C’est vrai, ça fait des lustres que je ne vais plus voir les blogs que j’aime à lire.

Et pourtant, j’aimerais bien.

C’est vrai, je ne donne pas de nouvelles depuis quelques jours.

Et pourtant, j’en ai des choses à raconter.

C’est vrai, j’ai pas fini de raconter les vacances en Thaïlande.

Et pourtant, j’en garde tout plein de  souvenirs (les femmes girafes, les enfants des villages, la promenade à dos d’éléphant, un massage traditionnel mémorable, mais aussi les plages sinistrées et polluées de Pattaya dont le sable sort de sacs de jute et de plastique…)

C’est vrai, c’est pas bien.

Et pourtant, je dois m’en moquer.

Oui, c’est ma nouvelle résolution.
¤ Oui, je sais, c’(est pas la saison, d’habitude, on les prend en début d’année, et quand vient la Chandeleur, on les a déjà bafouées, en prétextant que seul un esprit embrumé (par une mauvaise mixture de foie gras + chocolats + vapeurs de liqueurs et de champagne + cris des enfants mécontents  – vous savez, la scène de clôture du montage des cadeaux sans les piles…) aurait pu énoncer de telles sornettes auxquelles nulle personne sensée ne souffrirait de se tenir. ¤

J’arrête de culpabiliser pour tout.

Exemple
Maman me demande avec insistance d’écrire une nième lettre de motivation pour mon frère, en me jurant que c’est la dernière comme toutes les fois d’avant.

Avant

pas de problème, je me coupe du monde et travaille dessus pendant toute la soirée, en ronchonnant parce que c’est pas comme ça que mon frère va apprendre à faire des lettres de motivation !

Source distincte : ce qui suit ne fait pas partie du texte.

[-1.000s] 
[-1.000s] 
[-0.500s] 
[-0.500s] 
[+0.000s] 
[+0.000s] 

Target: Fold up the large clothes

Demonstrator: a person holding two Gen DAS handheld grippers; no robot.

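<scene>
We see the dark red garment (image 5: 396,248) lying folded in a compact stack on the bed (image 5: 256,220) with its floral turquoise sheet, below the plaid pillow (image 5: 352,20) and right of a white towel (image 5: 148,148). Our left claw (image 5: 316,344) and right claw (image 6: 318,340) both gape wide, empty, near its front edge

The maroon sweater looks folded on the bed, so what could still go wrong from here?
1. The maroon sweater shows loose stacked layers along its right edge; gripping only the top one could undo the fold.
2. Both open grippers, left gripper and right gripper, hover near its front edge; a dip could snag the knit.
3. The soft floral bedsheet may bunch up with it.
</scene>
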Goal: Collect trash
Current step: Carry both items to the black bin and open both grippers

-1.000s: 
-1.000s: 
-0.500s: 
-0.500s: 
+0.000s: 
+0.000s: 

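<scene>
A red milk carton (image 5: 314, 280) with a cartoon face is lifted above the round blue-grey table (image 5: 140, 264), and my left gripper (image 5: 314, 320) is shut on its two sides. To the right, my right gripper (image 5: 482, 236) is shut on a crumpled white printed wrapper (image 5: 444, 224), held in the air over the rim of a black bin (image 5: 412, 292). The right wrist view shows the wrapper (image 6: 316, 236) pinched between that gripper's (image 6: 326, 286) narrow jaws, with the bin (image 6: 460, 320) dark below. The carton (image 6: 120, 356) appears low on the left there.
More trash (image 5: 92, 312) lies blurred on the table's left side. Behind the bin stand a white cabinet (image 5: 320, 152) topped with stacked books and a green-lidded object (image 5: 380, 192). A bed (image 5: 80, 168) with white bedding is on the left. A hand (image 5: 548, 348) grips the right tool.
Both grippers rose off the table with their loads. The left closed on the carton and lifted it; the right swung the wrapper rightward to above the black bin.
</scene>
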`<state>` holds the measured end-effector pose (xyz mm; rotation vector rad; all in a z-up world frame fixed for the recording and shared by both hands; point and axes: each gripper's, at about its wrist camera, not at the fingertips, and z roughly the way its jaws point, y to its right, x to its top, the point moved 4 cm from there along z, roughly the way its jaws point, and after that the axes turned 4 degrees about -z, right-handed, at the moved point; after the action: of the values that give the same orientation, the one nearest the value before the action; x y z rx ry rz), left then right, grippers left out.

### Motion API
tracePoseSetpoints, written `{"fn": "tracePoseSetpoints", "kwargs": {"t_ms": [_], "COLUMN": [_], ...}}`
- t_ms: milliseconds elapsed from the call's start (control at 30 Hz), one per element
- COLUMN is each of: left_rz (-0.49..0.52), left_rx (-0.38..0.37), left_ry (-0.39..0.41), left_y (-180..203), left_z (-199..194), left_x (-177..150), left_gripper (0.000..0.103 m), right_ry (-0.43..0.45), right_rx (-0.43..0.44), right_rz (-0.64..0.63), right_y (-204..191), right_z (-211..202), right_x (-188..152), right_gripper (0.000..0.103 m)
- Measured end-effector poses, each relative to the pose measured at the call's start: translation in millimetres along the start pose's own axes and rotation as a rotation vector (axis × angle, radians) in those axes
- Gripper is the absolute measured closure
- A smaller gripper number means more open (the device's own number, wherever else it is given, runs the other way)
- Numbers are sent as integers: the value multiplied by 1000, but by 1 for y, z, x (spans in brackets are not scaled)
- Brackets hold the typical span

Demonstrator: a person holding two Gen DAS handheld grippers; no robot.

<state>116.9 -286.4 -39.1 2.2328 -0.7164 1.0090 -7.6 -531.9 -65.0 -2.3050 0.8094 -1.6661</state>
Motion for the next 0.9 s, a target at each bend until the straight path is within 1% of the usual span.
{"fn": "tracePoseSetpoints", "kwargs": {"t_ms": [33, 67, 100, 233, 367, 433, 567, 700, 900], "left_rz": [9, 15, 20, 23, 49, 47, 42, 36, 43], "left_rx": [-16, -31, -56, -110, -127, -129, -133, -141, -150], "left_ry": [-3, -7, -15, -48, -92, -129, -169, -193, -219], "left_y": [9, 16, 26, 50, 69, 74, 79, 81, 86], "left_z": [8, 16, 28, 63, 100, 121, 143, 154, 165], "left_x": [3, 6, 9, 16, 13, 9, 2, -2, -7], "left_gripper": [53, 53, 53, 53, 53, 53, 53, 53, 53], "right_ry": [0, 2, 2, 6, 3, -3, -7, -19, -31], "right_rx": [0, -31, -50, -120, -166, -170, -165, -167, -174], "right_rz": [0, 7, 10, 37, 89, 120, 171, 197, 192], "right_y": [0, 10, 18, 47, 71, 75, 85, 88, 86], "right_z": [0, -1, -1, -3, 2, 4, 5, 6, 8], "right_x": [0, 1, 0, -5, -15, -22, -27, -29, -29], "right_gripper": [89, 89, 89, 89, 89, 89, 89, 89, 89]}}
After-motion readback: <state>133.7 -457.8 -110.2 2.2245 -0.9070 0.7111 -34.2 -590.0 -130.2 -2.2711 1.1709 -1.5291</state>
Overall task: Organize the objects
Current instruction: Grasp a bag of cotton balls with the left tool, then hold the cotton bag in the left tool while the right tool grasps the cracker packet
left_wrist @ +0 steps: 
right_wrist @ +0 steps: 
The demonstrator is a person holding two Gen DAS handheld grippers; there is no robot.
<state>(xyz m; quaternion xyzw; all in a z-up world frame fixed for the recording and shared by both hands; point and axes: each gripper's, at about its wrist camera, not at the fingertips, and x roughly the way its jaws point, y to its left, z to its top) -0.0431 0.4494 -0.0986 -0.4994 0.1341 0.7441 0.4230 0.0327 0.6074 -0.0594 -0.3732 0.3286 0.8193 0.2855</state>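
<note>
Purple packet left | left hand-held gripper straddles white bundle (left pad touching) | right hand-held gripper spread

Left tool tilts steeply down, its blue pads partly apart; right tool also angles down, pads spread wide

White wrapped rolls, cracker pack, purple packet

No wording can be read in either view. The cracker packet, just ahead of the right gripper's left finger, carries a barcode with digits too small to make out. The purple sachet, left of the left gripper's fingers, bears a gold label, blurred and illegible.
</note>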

Résultats : Soirée fichue pour moi, amoureux abandonné lors des rares occasions d’être ensemble tranquillement, frère infantilisé, mais maman satisfaite.

Dorénav(r)ant
Non, non et non ! Je ne ferai rien. Mon frère n’a qu’à se débrouiller : il a environ 3 modèles rédigés par mes soins, il a accès à un ordinateur et à Internet, c’est déjà bien plus que ce dont je disposais à l’époque !

Résultats : Une bonne engueulade en deux épisodes avec ma mère, un soutien indéfectible de la part de mon chéri, un coup de fil à mon frère qui ne comprend pas pourquoi ma mère me demande encore ce genre de services alors qu’il est capable d’écrire une lettre, une grosse migraine.

Bon. OK. La route est encore longue avant que je ne devienne un monstre d’égoïsme sans coeur qui se fout des conséquences de ses actes sur la vie des autres.
C’est vrai, je culpabilise encore. Et pourtant, je me soigne.